* **ACTION ITEM**: Look below for the line containing "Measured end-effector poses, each" and the line containing "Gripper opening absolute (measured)"; repeat exactly those two lines and all lines between them, and nothing else.

* **DATA FOR PROCESSING**:
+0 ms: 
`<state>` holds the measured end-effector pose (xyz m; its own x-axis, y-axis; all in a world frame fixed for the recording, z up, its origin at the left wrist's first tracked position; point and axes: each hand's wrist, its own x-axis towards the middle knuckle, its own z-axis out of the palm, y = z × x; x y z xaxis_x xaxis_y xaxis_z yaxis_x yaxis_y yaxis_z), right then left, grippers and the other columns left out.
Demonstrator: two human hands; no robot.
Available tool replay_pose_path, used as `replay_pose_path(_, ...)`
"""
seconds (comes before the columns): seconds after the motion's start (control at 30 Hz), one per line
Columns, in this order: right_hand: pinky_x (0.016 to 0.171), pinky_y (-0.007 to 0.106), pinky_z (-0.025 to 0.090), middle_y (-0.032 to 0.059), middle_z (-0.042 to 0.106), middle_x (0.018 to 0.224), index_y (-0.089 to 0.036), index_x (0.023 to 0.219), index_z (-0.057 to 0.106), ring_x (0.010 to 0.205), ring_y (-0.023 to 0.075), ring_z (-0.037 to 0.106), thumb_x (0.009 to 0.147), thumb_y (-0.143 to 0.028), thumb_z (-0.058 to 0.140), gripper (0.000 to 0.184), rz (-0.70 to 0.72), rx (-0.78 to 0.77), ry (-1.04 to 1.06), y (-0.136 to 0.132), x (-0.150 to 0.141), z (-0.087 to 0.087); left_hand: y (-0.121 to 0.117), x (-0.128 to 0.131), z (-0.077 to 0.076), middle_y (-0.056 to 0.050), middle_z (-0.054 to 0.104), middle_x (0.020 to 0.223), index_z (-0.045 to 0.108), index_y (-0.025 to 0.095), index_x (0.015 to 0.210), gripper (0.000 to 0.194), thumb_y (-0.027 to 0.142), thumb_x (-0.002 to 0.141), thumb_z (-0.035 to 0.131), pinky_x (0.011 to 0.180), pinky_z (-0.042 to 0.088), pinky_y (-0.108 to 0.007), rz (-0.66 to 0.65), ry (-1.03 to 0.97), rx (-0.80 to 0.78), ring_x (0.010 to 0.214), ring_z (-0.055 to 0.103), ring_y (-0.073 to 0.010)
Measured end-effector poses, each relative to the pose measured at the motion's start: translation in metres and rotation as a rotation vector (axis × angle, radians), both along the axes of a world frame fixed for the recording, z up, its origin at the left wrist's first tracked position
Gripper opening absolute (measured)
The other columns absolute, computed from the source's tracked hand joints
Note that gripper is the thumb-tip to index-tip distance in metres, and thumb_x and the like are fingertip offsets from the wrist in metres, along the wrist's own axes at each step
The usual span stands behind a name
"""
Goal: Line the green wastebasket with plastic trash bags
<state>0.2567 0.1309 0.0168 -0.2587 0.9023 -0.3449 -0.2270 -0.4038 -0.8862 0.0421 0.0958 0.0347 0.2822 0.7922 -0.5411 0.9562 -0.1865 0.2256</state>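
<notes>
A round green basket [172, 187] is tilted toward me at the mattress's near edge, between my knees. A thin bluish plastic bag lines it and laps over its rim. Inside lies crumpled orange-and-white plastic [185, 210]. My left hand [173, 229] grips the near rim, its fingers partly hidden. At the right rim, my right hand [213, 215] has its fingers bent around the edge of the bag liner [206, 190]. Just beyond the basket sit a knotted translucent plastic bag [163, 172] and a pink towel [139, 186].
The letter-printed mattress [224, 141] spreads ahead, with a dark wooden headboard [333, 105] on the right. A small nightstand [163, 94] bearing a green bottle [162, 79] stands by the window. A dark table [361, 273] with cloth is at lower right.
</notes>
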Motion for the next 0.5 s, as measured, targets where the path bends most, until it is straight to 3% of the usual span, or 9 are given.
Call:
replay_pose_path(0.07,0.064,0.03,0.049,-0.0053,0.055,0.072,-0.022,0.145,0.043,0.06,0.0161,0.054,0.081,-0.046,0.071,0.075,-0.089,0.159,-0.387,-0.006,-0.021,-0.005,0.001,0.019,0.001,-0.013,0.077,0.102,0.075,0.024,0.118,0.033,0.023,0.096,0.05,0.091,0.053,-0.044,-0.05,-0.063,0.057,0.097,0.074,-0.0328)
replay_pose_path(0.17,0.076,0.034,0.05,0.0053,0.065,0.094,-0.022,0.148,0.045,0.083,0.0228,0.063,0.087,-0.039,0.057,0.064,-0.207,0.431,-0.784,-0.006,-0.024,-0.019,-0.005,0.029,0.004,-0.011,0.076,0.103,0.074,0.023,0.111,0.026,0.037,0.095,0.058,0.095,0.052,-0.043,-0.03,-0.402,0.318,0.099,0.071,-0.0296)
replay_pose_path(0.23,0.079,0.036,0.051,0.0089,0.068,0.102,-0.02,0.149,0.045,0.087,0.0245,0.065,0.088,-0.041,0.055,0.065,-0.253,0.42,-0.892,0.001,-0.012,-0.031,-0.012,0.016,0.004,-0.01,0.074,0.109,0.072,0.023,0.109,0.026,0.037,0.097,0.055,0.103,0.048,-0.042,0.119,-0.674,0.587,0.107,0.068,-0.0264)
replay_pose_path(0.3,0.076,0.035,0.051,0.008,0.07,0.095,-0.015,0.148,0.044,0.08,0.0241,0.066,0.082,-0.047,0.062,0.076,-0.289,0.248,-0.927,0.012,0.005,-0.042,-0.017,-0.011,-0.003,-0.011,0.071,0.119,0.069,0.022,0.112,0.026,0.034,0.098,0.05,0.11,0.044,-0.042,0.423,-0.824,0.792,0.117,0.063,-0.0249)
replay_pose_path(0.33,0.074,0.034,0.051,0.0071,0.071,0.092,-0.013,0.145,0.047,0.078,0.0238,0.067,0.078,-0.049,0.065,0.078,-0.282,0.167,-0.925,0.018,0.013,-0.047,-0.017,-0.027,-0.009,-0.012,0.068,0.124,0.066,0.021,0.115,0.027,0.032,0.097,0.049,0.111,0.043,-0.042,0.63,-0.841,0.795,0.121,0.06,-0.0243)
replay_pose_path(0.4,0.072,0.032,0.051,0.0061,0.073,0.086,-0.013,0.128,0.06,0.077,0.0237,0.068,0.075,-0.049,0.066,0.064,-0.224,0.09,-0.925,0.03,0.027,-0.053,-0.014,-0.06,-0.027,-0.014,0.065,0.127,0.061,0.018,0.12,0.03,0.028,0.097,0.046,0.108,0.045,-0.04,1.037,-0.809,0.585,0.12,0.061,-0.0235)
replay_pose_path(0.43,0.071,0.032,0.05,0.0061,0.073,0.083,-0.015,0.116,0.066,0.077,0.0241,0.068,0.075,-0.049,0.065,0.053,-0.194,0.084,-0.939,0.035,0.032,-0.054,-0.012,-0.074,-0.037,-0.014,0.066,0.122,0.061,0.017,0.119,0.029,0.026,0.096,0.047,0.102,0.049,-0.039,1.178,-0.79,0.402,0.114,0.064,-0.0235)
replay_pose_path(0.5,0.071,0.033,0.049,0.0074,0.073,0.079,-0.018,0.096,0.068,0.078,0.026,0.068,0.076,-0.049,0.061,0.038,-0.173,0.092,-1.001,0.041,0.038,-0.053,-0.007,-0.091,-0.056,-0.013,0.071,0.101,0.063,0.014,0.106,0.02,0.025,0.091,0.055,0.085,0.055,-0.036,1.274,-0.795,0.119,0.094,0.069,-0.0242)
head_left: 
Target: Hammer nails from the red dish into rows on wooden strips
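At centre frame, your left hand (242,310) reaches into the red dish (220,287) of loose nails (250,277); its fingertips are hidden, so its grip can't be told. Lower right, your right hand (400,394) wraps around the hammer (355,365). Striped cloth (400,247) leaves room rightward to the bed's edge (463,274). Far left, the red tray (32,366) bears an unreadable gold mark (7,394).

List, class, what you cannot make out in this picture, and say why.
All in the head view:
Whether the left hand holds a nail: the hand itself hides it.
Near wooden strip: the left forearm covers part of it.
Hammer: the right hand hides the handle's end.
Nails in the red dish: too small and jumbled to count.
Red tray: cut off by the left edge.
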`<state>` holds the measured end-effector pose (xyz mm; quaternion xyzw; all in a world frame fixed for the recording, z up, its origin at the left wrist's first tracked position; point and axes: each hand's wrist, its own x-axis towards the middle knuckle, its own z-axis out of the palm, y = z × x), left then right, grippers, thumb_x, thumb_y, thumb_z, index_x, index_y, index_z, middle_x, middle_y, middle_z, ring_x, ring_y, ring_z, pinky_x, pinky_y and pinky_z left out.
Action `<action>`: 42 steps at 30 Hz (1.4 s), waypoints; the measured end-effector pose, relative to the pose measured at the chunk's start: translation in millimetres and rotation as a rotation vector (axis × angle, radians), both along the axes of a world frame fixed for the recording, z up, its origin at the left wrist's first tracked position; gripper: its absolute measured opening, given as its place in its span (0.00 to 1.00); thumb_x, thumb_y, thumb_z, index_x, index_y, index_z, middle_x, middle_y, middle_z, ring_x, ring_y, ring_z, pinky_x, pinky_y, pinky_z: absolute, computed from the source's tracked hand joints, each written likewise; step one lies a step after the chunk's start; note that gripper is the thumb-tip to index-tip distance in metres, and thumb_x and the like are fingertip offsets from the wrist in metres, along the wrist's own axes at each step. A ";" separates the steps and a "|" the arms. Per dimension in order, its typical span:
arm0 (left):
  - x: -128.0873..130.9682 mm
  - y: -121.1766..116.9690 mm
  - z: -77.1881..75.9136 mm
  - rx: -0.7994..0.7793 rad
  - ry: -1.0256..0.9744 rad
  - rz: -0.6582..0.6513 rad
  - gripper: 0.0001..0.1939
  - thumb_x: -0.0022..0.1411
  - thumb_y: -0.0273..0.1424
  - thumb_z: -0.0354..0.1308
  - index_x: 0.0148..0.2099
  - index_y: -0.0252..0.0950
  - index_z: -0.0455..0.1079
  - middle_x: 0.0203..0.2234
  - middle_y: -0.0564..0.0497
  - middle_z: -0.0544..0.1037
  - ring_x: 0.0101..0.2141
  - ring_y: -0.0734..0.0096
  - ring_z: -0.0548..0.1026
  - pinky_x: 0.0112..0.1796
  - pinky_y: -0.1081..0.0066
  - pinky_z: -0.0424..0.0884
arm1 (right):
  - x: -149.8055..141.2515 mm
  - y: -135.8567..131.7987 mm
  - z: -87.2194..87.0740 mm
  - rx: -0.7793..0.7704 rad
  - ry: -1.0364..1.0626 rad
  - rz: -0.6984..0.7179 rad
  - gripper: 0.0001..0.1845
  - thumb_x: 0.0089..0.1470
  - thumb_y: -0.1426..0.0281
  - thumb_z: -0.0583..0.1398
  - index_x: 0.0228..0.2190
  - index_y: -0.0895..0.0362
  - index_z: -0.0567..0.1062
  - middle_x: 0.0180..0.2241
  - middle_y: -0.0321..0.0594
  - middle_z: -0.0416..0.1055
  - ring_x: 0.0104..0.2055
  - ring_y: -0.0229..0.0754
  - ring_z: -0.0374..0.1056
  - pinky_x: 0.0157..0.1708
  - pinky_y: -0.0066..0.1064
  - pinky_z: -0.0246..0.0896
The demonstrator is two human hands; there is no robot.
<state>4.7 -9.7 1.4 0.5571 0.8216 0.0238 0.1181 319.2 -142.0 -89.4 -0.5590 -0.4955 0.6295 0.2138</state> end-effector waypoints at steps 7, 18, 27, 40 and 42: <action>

* **EXERCISE SOLUTION**:
Measured end-effector poses, each relative to the pose measured at the motion's start: translation in metres and rotation as a rotation vector (axis × angle, radians), both along the axes of a world frame fixed for the recording, z up, its origin at the left wrist's first tracked position
Gripper opening absolute (measured)

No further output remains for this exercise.